Task to carry out => Look in the material below for the line holding "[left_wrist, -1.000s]". Set it down exactly, with each later line up to and including the line holding "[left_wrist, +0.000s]".

====== Information supplied ======

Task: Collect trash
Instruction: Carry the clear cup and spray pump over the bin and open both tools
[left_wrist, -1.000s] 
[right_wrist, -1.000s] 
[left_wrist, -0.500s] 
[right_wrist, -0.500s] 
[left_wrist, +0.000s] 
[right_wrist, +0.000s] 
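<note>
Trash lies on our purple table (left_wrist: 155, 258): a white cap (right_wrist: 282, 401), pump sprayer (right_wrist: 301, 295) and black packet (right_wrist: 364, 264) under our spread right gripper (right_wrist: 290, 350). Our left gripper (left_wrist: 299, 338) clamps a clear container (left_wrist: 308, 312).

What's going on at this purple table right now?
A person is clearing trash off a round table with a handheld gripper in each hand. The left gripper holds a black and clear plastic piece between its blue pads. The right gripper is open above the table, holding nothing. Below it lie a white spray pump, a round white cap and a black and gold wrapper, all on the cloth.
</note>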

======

Response for this exercise =>
[left_wrist, -1.000s] 
[right_wrist, -1.000s] 
[left_wrist, -0.500s] 
[right_wrist, -0.500s] 
[left_wrist, +0.000s] 

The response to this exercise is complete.